**Recorded data**

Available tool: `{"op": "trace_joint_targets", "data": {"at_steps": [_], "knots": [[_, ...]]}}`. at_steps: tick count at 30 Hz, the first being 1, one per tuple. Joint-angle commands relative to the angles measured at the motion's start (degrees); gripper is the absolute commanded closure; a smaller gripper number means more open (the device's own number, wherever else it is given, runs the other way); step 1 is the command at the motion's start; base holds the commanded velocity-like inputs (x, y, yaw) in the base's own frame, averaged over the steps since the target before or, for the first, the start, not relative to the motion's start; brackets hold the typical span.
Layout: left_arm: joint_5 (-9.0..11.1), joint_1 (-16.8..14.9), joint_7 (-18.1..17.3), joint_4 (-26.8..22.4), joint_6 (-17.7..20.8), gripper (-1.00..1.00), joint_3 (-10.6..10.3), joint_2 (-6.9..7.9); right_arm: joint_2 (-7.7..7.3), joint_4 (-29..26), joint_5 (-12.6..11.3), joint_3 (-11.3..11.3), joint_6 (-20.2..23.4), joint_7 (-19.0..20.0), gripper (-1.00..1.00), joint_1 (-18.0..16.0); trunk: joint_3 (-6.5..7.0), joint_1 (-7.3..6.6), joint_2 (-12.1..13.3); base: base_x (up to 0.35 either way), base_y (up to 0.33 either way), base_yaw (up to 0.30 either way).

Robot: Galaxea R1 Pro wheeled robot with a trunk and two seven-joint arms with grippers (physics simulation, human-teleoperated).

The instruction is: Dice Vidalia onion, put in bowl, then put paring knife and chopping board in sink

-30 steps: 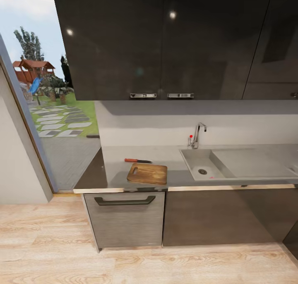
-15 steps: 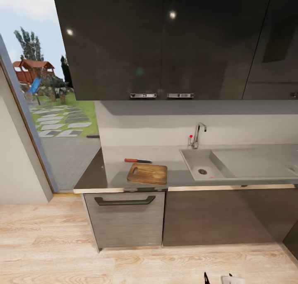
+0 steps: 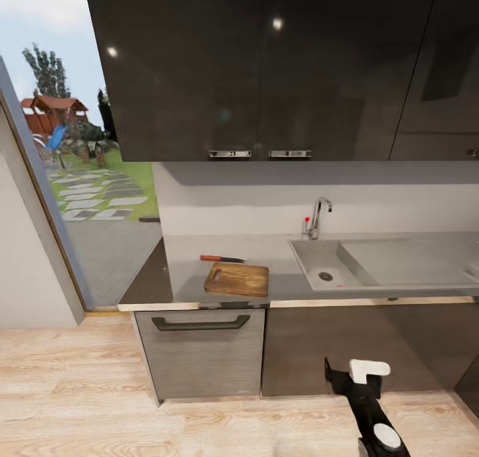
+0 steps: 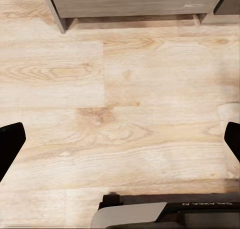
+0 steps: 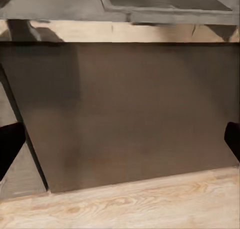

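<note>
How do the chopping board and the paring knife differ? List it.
The chopping board is a broad, light-brown wooden slab; the paring knife is slim, with a red handle and dark blade. The chopping board lies nearer the countertop's front edge; the paring knife lies behind it, toward the wall. The board sits slightly skewed; the knife runs roughly along the wall. Both rest flat on the countertop, left of the sink.

Dark glossy wall cabinets [image 3: 266, 64], pale wood floor [image 3: 80, 404], perhaps a garden playhouse [image 3: 53, 111] outside.
</note>
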Motion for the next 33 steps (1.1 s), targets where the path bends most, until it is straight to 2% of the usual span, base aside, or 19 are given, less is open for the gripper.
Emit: {"op": "trace_joint_targets", "data": {"at_steps": [1,4,6,8,9,11,13,14,16,17,18,19,20,22,25,28,29,30,33], "knots": [[0.02,0.09,-0.06,-0.08,-0.09,-1.0,-0.03,0.02,0.01,-0.75,-0.01,0.07,1.4,-0.37,-1.0,-0.89,-0.03,0.02,-0.04,0.0,0.0,0.0],[0.02,0.25,-0.11,-0.18,-0.11,-1.0,-0.06,0.04,0.17,-2.37,-0.12,0.18,8.26,-1.55,-1.0,-7.59,-0.03,0.02,-0.04,0.0,0.0,0.0],[0.02,0.29,-0.12,-0.23,-0.19,-1.0,-0.07,0.05,0.23,-2.55,-0.14,0.21,10.83,-1.82,-1.0,-10.03,-0.03,0.02,-0.04,0.0,0.0,0.0],[0.02,0.35,-0.09,-0.31,-0.48,-1.0,-0.09,0.05,0.38,-2.65,-0.16,0.29,15.47,-2.14,-1.0,-15.07,-0.03,0.02,-0.04,0.0,0.0,0.0],[0.02,0.36,-0.08,-0.32,-0.52,-1.0,-0.09,0.05,0.45,-2.55,-0.16,0.34,16.46,-2.19,-1.0,-16.35,-0.03,0.02,-0.04,0.0,0.0,0.0],[0.02,0.38,-0.06,-0.35,-0.63,-1.0,-0.09,0.05,1.28,-0.88,-0.17,0.94,19.58,-2.31,-1.0,-21.66,-0.03,0.02,-0.04,0.0,0.0,0.0],[0.02,0.39,-0.05,-0.32,-0.68,-1.0,-0.09,0.03,2.76,3.34,-0.16,1.89,21.29,-2.48,-1.0,-27.63,-0.03,0.02,-0.04,0.0,0.0,0.0],[0.02,0.43,-0.05,-0.31,-0.69,-1.0,-0.09,0.02,3.16,4.82,-0.14,2.11,21.52,-2.59,-1.0,-29.23,-0.03,0.02,-0.04,0.0,0.0,0.0],[0.02,1.1,-0.04,-0.29,-0.7,-1.0,-0.09,-0.01,4.83,12.31,-0.11,2.93,22.07,-3.2,-1.0,-36.23,-0.03,0.02,-0.04,0.0,0.0,0.0],[0.04,2.08,0.11,-0.83,-0.66,-1.0,-0.09,-0.03,7.43,24.76,-0.03,4.24,22.17,-3.72,-1.0,-46.93,-0.03,0.02,-0.04,0.0,0.0,0.0],[0.06,2.29,0.19,-1.09,-0.6,-1.0,-0.09,-0.03,8.36,29.8,0.08,4.71,22.11,-3.81,-1.0,-51.2,-0.03,0.02,-0.04,0.0,0.0,0.0],[0.11,2.43,0.23,-1.18,-0.51,-1.0,-0.09,-0.08,9.19,34.24,0.23,5.02,22.06,-3.87,-1.0,-55.04,-0.03,0.02,-0.04,0.0,0.0,0.0],[0.13,2.48,0.25,-1.17,-0.48,-1.0,-0.09,-0.11,9.61,36.15,0.3,5.14,22.01,-3.89,-1.0,-56.75,-0.03,0.02,-0.04,0.0,0.0,0.0],[0.17,2.62,0.35,-1.02,-0.31,-1.0,-0.09,-0.31,11.75,42.66,0.57,5.47,21.94,-3.95,-1.0,-62.56,-0.03,0.02,-0.04,0.0,0.0,0.0],[0.19,2.66,0.38,0.24,-0.22,-1.0,-0.08,-0.48,11.87,44.91,0.75,5.68,22.17,-3.81,-1.0,-64.73,-0.03,0.02,-0.04,0.0,0.0,0.0],[0.22,2.68,0.38,2.39,-0.19,-1.0,-0.02,-0.66,11.87,45.12,2.36,7.19,23.73,-2.51,-1.0,-65.51,-0.03,0.02,-0.04,0.0,0.0,0.0],[0.25,2.68,0.35,2.81,-0.19,-1.0,0.02,-0.66,11.87,45.12,2.92,7.85,24.46,-1.13,-1.0,-65.59,-0.03,0.02,-0.04,0.0,0.0,0.0],[0.3,2.68,0.31,3.59,-0.19,-1.0,0.1,-0.67,11.87,45.08,3.63,8.71,25.21,2.81,-1.0,-65.65,-0.03,0.02,-0.04,0.0,0.0,0.0],[0.44,2.68,0.26,4.48,-0.18,-1.0,0.19,-0.71,11.87,45.05,4.64,9.33,25.71,9.29,-1.0,-65.69,-0.03,0.02,-0.04,0.0,0.0,0.0]]}}
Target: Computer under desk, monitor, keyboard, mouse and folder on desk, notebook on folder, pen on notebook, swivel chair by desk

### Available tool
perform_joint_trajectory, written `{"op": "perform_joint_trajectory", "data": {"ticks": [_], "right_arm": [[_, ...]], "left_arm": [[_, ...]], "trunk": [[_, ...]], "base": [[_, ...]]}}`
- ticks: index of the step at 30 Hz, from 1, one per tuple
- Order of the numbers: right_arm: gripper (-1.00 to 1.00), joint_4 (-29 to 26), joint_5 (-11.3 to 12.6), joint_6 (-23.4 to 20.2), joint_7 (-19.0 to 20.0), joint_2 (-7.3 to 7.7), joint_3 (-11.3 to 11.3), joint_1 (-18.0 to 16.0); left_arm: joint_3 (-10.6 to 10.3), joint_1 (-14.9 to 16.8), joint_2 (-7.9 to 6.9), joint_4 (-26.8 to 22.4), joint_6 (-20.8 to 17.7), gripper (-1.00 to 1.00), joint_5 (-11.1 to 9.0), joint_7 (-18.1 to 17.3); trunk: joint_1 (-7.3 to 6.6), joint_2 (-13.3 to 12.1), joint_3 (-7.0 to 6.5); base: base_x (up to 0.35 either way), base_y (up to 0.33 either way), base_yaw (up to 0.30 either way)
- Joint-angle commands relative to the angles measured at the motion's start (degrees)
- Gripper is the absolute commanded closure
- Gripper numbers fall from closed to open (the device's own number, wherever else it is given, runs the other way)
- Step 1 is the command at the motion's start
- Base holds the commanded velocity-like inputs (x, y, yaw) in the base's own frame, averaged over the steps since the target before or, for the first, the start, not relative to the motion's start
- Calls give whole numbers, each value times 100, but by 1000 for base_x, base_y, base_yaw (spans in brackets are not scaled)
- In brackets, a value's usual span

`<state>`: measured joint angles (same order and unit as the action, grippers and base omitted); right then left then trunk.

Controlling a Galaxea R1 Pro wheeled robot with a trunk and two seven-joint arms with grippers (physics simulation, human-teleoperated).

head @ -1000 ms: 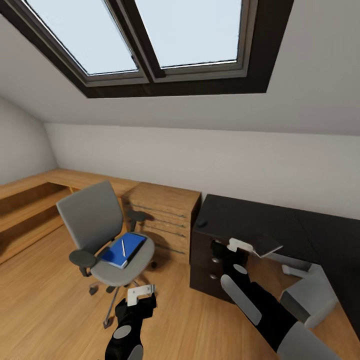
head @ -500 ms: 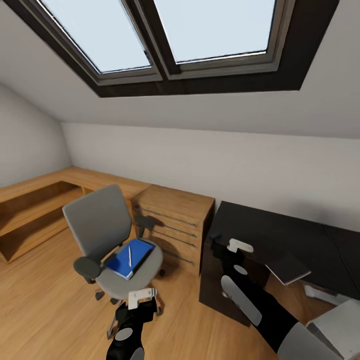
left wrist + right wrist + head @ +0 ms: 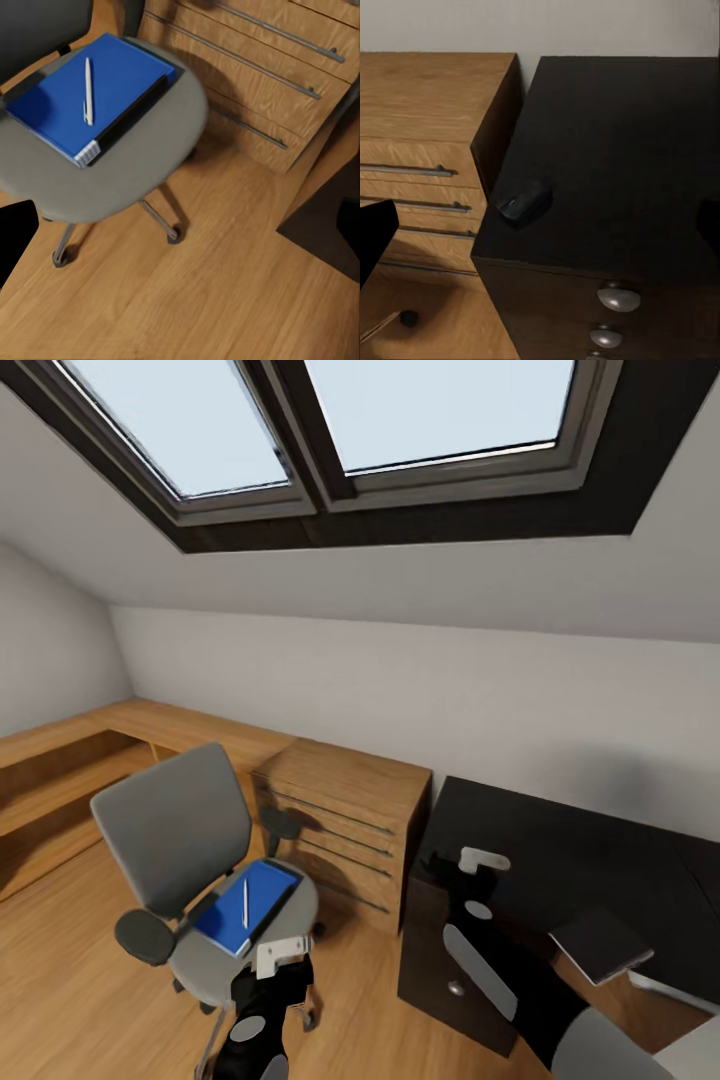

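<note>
The swivel chair [image 3: 175,830] stands at the left on the wood floor, with the blue folder [image 3: 240,910] on its grey seat [image 3: 150,157] and the white pen [image 3: 88,90] lying on the folder [image 3: 112,82]. My left gripper [image 3: 280,956] hangs open just in front of the seat, nothing between its fingers. The black desk [image 3: 570,850] is at the right, and the small black mouse [image 3: 526,202] lies near its corner. My right gripper [image 3: 483,858] is open above that corner. The thin dark grey notebook [image 3: 603,944] shows at the desk's front edge; its support is unclear.
A light wooden drawer chest [image 3: 345,815] stands between chair and desk, against the white wall. The desk's dark drawer unit with round silver knobs [image 3: 619,298] faces me. A low wooden bench [image 3: 60,760] runs along the left wall. Skylight windows slope overhead.
The whole picture has shifted, so the camera moved: chair and desk now sit lower and nearer. Both arms hold the same pose, grippers still open. Nothing was picked up.
</note>
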<state>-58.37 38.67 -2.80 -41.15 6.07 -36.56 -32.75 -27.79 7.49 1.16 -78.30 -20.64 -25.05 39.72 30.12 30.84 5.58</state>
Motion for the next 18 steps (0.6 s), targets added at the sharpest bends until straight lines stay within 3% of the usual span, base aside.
{"op": "perform_joint_trajectory", "data": {"ticks": [1, 2, 4, 8, 11, 18], "right_arm": [[-100, 9, -47, -29, -26, 6, -23, -10], [-100, 126, -317, -28, 133, 0, -23, -9], [-100, 327, -467, -28, 311, -4, -20, -14], [-100, 738, -577, -27, 576, -30, -18, -32], [-100, 1286, -615, -27, 912, -180, -18, -71], [-100, 2505, -631, 1, 1480, -414, -16, -498]], "left_arm": [[-9, 6, -1, -8, -20, -100, -34, 43], [-10, 6, -1, -9, -19, -100, -35, 41], [-15, 6, -1, -9, -19, -100, -33, 38], [-138, 6, -3, -19, -14, -100, -27, 60], [-349, 6, -8, -39, -12, -100, -26, 89], [-468, 6, -10, -60, -11, -100, -27, 97]], "trunk": [[6, 10, 11], [6, 10, 11], [6, 10, 11], [6, 10, 11], [6, 10, 11], [6, 10, 11]], "base": [[328, -3, 0], [328, -1, 0], [328, -1, 0], [329, 0, 0], [328, 0, 0], [328, 0, 0]]}}
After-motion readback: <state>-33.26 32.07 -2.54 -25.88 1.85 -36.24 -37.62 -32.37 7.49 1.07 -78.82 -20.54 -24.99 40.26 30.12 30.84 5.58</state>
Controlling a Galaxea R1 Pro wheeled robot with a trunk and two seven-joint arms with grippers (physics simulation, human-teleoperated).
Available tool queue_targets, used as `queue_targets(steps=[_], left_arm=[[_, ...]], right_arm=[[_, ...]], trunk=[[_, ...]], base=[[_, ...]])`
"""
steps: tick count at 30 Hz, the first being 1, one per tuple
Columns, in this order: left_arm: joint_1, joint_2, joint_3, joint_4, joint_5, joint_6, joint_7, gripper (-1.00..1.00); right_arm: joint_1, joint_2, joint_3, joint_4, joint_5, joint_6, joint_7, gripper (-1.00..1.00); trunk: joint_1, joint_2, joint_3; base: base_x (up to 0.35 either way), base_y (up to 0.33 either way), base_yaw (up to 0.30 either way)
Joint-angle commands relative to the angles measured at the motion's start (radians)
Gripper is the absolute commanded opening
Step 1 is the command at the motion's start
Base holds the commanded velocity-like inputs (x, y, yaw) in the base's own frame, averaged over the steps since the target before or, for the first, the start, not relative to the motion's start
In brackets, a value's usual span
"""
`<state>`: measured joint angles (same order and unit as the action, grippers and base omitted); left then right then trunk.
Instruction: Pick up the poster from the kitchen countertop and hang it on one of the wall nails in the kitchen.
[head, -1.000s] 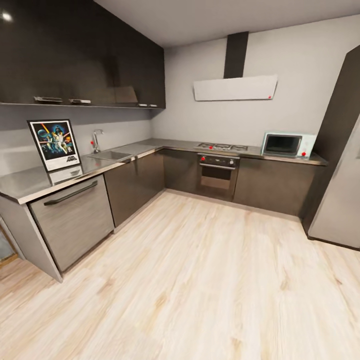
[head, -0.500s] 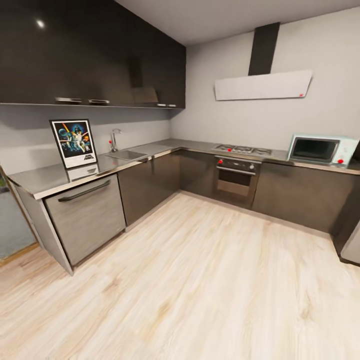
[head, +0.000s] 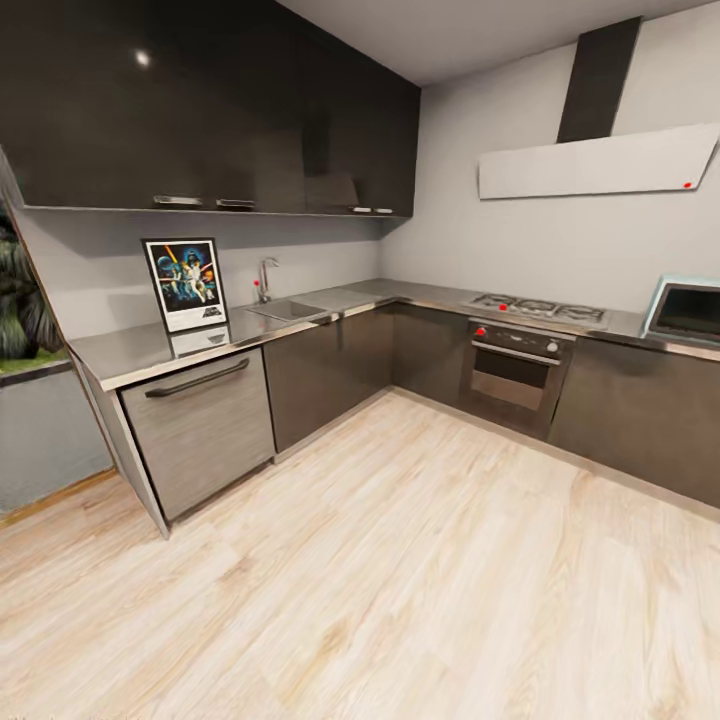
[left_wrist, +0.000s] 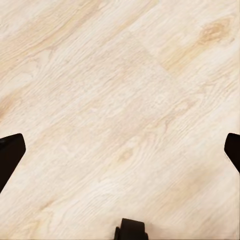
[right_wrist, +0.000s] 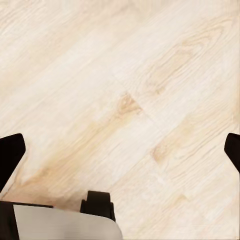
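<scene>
The Star Wars poster (head: 186, 284) stands upright on the kitchen countertop (head: 130, 350), leaning on the pale grey wall to the left of the tap (head: 264, 278) and sink (head: 288, 310). No nail can be made out on the wall from here. In the left wrist view my left gripper (left_wrist: 120, 150) hangs open over the pale wooden floor (left_wrist: 120, 100), its dark fingertips (left_wrist: 10, 152) far apart. In the right wrist view my right gripper (right_wrist: 120, 150) is open too, above the same floor, with nothing between its fingers (right_wrist: 10, 152).
A dishwasher front (head: 200, 425) sits under the poster. Dark wall cabinets (head: 200, 100) hang above. The oven (head: 512, 375), hob (head: 538, 307) and extractor hood (head: 600, 160) are on the right wall, with a microwave (head: 690, 312) at the edge. Wooden floor (head: 400, 580) lies between.
The whole head view has swung left, so the camera has turned: the poster and counter now sit further right in the picture and a plant shows at the left edge.
</scene>
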<state>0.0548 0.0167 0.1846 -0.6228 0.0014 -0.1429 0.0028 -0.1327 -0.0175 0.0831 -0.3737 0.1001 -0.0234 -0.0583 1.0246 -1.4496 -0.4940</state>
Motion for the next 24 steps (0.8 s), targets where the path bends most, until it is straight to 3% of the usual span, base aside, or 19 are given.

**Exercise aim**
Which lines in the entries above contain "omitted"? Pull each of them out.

**Result of the exercise**
`<state>`: measured joint angles (same order and unit as the action, grippers and base omitted); right then left then trunk.
`<state>`: measured joint angles (same order and unit as the action, grippers and base omitted); left then right then trunk.

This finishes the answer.